INPUT below:
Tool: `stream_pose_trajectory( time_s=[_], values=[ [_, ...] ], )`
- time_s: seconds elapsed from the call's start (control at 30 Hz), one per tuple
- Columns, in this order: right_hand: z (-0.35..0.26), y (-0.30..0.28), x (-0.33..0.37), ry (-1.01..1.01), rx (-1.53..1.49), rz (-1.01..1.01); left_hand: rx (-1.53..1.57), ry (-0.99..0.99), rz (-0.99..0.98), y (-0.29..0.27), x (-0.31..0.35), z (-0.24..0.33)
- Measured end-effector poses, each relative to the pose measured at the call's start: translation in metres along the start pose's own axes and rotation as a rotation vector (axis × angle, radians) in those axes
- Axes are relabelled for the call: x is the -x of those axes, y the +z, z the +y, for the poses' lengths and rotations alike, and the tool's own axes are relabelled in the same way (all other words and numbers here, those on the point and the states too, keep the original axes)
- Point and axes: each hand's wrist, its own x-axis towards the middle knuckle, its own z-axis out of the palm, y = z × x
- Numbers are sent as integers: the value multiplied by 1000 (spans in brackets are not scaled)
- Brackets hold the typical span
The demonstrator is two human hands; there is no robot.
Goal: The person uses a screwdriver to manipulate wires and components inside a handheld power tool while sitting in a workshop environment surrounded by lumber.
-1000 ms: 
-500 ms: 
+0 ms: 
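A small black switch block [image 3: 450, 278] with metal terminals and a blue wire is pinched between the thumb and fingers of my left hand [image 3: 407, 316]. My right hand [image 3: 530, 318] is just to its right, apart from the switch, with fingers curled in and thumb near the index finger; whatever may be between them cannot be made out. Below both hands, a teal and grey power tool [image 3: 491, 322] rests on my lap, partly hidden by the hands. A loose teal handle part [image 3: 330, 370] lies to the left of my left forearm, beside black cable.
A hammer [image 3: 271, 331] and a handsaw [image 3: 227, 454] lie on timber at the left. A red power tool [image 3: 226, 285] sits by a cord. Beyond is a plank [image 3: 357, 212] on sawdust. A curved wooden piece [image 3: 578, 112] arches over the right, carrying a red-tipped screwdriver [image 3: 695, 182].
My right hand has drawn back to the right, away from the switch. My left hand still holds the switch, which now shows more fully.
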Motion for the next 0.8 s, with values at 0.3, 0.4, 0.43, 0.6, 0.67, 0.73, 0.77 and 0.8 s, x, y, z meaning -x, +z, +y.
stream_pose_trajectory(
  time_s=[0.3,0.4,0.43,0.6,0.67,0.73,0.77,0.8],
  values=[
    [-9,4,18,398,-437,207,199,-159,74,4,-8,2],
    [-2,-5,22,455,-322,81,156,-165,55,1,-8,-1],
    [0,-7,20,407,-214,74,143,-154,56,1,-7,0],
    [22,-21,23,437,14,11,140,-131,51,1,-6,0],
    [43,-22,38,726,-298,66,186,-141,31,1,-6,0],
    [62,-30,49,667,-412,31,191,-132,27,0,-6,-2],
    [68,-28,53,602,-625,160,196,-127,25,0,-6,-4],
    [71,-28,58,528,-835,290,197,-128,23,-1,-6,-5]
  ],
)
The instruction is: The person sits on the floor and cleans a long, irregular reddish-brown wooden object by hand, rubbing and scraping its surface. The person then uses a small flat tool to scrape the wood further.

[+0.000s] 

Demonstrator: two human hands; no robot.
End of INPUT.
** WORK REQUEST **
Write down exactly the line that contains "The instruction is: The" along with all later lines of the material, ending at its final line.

** COMPLETED EXERCISE **
The instruction is: The person sits on the floor and cleans a long, irregular reddish-brown wooden object by hand, rubbing and scraping its surface. The person then uses a small flat tool to scrape the wood further.

[+0.000s] 

Demonstrator: two human hands; no robot.

What came before makes up the full response.